A reader writes: “My parents helped me pay for college, but now I’m out on my own and they’re still supporting me. Should I keep accepting money from them?”
Independence is empowering.
There’s value in taking care of yourself: You’ll have the means — and perhaps the confidence — to handle life’s inevitable hiccups, rather than relying on others to bail you out.
After all, your parents may not have the cash to help if they need to focus on their own financial security instead.
Many young adults aren’t financially independent yet: 61 percent of U.S. parents with adult children assisted their kids financially in the prior 12 months, a 2015 Pew Research Center study found.
But that doesn’t mean accepting help is always the right financial move for either of you.

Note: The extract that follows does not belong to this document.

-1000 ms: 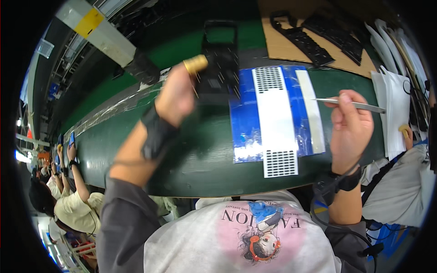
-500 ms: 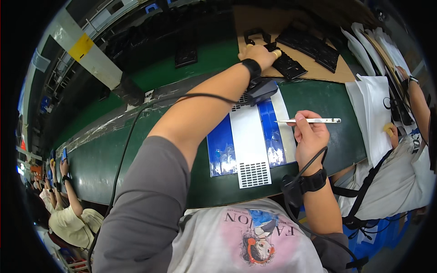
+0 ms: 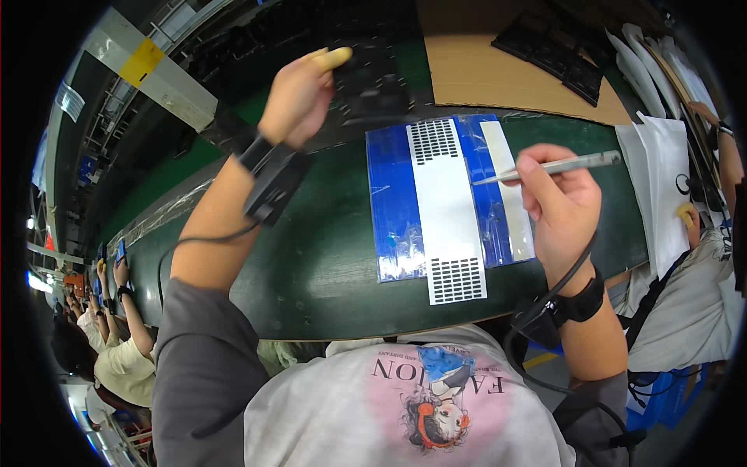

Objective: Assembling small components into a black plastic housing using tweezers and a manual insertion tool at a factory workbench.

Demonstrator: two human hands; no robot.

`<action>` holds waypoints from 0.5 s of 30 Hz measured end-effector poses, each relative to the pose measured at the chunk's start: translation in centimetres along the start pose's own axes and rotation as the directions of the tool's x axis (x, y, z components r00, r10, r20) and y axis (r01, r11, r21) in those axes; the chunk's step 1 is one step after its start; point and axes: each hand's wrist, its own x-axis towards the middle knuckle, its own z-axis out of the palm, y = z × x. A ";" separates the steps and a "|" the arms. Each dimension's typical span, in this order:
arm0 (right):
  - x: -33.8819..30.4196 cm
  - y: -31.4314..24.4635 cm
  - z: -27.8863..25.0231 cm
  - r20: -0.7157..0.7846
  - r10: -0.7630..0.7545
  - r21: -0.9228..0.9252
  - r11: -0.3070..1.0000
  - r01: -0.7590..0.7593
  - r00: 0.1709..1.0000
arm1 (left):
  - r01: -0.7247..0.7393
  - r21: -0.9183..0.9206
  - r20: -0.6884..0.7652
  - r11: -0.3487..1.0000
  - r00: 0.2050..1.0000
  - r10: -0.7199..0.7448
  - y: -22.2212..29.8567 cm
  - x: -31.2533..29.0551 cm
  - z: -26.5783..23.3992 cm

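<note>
My left hand [image 3: 296, 97], with a yellow finger cot on one fingertip, holds a black plastic part [image 3: 372, 84] above the far side of the green bench. My right hand [image 3: 562, 204] grips thin metal tweezers [image 3: 554, 166] whose tips point left over a blue and white sheet [image 3: 445, 204]. That sheet lies flat in front of me; its white middle strip has grids of small holes at both ends. Both wrists wear black straps with cords.
A brown cardboard sheet [image 3: 482, 70] with more black parts [image 3: 554, 53] lies at the back right. White papers [image 3: 655, 187] are stacked at the right, beside another person's arm [image 3: 727, 156]. Other workers [image 3: 117, 342] sit along the green bench [image 3: 311, 265] to the left.
My left arm has drawn back from the cardboard at the far right and now holds a black part up at the far left of the sheet. My right hand with the tweezers stayed over the sheet.
</note>
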 end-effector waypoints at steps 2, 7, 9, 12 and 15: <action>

- Financial independence will empower you
In the short term, getting help with a cellphone bill or car payment might take the pressure off as your post-college life takes shape. But you won’t get the chance to build crucial budgeting and accountability muscles. You also won’t get the deep satisfaction that self-sufficiency brings, which parents may have to remember, too.
“It’s hard to see your child struggle,” says Andrew Rafal, president of Bayntree Wealth Advisors in Scottsdale, Arizona. “But in some cases, by enabling and providing, it can be a detriment to them.”
Parental support doesn’t have to be all or nothing; some types of assistance are worthwhile, such as education.
- Your parents should focus on retirement
In many cases, your parents may be better off keeping any extra money in their own wallets.
Families headed by a person ages 56 to 61 had a median amount of $17,000 saved for retirement in 2013, according to an Economic Policy Institute analysis of Survey of Consumer Finances data. In contrast, the average American age 65 and older — generally, those over retirement age — spent $44,664 a year in 2015, the Bureau of Labor Statistics says.
Sure, they’ll have Social Security to rely on, but it’s only meant to replace about 40 percent of your parents’ pre-retirement income each year, the Social Security Administration says.
And if they don’t have enough supplemental savings, you could end up supporting them. A third of those ages 52 to 70 said they might need their kids’ financial help in retirement, according to a recent study conducted by Merrill Lynch in partnership with Age Wave.
Your parents can use a retirement calculator to see how much they’ll need when they stop working. They can also talk to a financial planner to make sure they’re on track.
Before accepting money for a wedding, home down payment or other expense, ask your parents how supporting you will affect them, says Shelly-Ann Eweka, a Denver-based financial adviser at financial services firm TIAA. She suggests asking, “Was it part of your financial plan to help me and my siblings into our adult lives?” and “What financial goal will be affected if you help me?”